他们的身体,还记得彼此的温度和触感。

但是,池瑜不想这样。

于是,在简单的相触之后,池瑜快速的,甚至是不那么礼貌的收回了自己的手。

祁泠的指腹掠过她的肌肤,留下微妙的痒意,池瑜揉搓掐弄起那块泛痒的皮肤,想要将这微妙的触觉都尽快消除。

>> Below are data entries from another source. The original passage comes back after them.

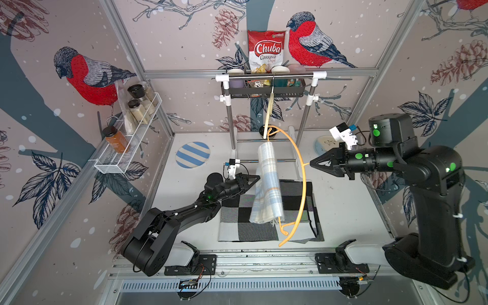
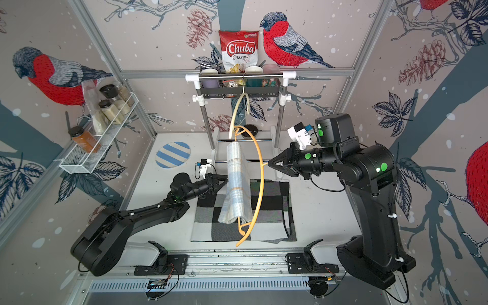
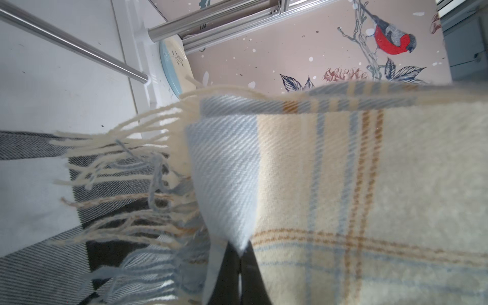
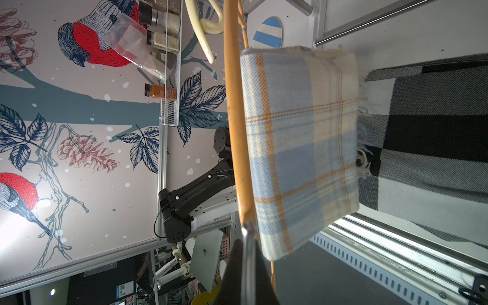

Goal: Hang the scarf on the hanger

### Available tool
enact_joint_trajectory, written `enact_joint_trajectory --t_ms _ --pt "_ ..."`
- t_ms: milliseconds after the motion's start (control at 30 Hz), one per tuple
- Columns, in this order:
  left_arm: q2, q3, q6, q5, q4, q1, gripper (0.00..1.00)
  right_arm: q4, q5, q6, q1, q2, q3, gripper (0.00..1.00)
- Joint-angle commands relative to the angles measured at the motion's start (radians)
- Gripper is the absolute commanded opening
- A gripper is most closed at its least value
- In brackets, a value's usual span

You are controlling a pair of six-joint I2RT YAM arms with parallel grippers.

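Blue-and-cream plaid fringed scarf point(image 1: 266, 184) is hanging over the curved orange plastic hanger point(image 1: 304, 190).
The right gripper point(image 1: 313, 163) is pinching the hanger's middle; the left gripper point(image 1: 256, 179) is pinching the scarf's edge.

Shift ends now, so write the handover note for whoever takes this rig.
Left tool: shut on an edge of the plaid scarf.
Right tool: shut on the orange hanger at the middle of its arch, holding it in the air above the checked cloth.
Done: the scarf is draped over the hanger's bar.
Left: release the scarf and check that it sits evenly; then probably put the hanger on the rack rail.
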Motion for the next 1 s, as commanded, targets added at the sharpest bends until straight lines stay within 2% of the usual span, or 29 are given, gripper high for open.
enact_joint_trajectory --t_ms 0,167,233,767,800,900,967 --pt "-0.031 0.035 0.175 0.006 -0.212 0.004 0.0 0.021 -0.034 -0.022 0.0 -0.004 0.002 0.0" --pt "-0.066 0.037 0.315 -0.051 -0.385 0.004 0.0 0.019 -0.039 -0.015 -0.002 -0.004 0.009 0.0" --pt "-0.065 0.029 0.344 -0.067 -0.399 0.007 0.0 0.019 -0.042 -0.012 -0.001 -0.004 0.011 0.0" --pt "-0.071 0.046 0.375 -0.098 -0.399 0.02 0.0 0.029 -0.04 -0.012 -0.005 -0.018 -0.045 0.0" --pt "-0.083 0.047 0.38 -0.103 -0.408 0.02 0.07 0.031 -0.039 -0.011 -0.006 -0.018 -0.051 0.0" --pt "-0.155 0.06 0.424 -0.135 -0.518 0.025 0.52 0.01 -0.012 -0.022 -0.008 -0.019 -0.057 0.0" --pt "-0.248 0.092 0.475 -0.2 -0.666 0.032 0.66 -0.031 0.04 -0.049 -0.008 -0.016 -0.055 0.0"
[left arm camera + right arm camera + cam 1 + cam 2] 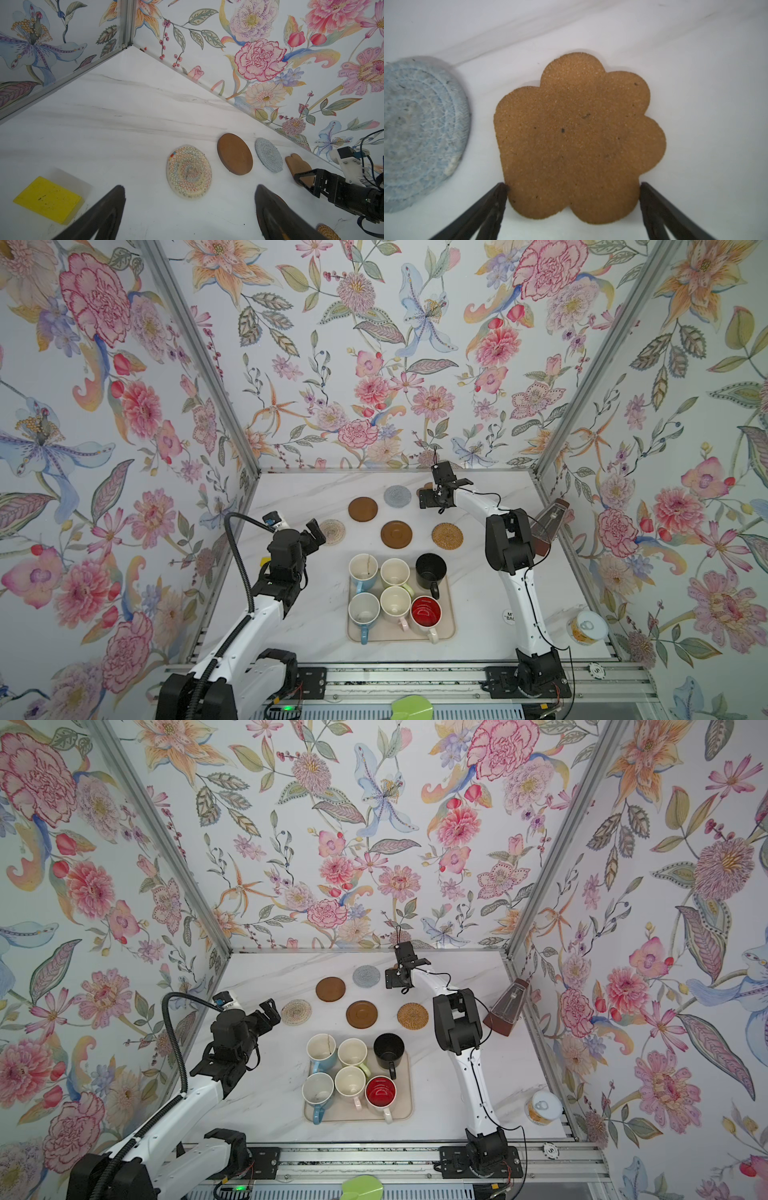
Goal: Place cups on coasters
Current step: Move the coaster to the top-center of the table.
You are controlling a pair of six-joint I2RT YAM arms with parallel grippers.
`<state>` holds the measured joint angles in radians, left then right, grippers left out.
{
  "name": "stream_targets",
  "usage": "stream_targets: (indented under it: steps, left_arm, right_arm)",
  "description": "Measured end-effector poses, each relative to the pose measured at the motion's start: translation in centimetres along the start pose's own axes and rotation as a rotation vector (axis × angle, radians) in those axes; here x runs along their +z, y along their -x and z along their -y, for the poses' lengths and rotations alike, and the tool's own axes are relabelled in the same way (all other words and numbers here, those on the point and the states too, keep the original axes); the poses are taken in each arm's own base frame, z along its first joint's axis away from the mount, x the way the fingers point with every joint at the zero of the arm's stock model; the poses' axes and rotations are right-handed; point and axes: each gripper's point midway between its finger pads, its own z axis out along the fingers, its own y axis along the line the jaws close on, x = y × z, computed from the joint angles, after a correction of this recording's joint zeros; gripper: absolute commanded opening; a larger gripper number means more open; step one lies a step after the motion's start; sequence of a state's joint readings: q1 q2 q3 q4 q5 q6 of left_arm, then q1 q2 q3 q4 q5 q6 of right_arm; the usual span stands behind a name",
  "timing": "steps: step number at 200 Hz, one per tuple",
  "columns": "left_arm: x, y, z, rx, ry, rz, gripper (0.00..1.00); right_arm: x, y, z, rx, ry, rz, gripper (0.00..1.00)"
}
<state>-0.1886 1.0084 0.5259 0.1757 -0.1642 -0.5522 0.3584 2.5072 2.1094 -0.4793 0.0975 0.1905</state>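
Nearest me, all six cups sit packed on the beige tray (451, 628) at 6 o'clock. The front row is a light blue cup (363, 612), a pink cup (395, 604) and a white cup with red inside (426, 611). Behind them stand a second blue cup (363, 570), a green cup (395, 572) and a black cup (431, 569). No cup is on a coaster yet.

To my eye the crowding is the hazard. The cups stand rim to rim, so wide fingers dropping around one could nudge its neighbour or catch a handle.

Past the tray lie the cream woven coaster (332, 531) at 10 o'clock, a brown disc (396, 534) and the rattan coaster (447, 536). Further back are a second brown disc (363, 509) and the grey coaster (397, 496).

At 12 o'clock the tan flower coaster (577, 135) lies right under the right fingers (492, 203). A careless dip or squeeze there could drag it off its spot. The right elbow also stands close to the metronome (548, 531) at 3 o'clock.

The left arm rises from 7 o'clock, folded. Its left fingers (112, 207) are spread, empty, and aimed at the woven coaster. The right arm reaches from 5 o'clock to the far side with its wrist tipped down. Its fingers are spread wide astride the flower coaster's near edge, holding nothing.
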Motion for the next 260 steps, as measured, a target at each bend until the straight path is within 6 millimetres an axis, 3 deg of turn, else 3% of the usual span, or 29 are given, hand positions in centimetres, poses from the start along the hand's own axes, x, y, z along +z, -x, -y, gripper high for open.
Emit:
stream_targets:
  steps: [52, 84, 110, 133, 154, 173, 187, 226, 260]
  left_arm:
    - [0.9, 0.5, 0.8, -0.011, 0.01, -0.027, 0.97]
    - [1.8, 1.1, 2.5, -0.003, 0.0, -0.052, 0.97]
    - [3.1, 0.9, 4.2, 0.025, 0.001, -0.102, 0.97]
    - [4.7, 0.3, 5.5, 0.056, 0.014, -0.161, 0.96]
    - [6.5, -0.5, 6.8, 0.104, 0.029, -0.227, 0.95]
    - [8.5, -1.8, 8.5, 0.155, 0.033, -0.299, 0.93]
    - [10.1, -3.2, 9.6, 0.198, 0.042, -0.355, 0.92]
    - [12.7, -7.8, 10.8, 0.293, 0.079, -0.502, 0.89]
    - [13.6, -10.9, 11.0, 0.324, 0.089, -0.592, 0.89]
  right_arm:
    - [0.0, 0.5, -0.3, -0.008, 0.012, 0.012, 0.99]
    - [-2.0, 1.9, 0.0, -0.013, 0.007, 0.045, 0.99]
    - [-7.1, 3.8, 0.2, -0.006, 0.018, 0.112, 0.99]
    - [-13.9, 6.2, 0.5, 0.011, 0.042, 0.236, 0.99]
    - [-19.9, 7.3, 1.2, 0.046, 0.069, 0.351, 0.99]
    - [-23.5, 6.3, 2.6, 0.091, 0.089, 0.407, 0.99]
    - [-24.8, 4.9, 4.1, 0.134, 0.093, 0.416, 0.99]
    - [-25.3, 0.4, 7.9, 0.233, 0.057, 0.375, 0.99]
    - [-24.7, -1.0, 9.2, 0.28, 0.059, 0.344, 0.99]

但女皇显然是不打算让她如意,一再按着池瑜的肩膀,让她在祁泠对面落坐。

“年轻人玩一局,你们年轻人应该更有话题。”

也不知道养尊处优的女皇哪里来的手劲,一把将池瑜重新死劲按在座位上。

“我不会下棋,一点都不会。”

女皇不赞同的摇摇头,“不会更要学习一下,祁泠会是很好的老师。”

黑白棋子已经被分拢好,像是又回到起点的,两个人本就应该泾渭分明的人生。

对面的大美人眉眼微垂,安静的坐着的样子,显得异常乖顺柔软。

但池瑜深知这只是表象,祁泠身上的刺,只有亲手去握过的人才知道,究竟是会被扎的如何鲜血淋漓。

池瑜无奈,伸手捻起一颗棋子,随手放在了一个最顺眼的位置。

毕竟已经重生,她对现如今的,还没有发生过之后种种事的祁泠疏离的过了头,反而显得刻意。

一子接一子,黑白两子相继落下,但渐渐的,池瑜发现,对面白子落下的速度慢了很多,对方的每一步都走的十分迟疑、犹豫不决。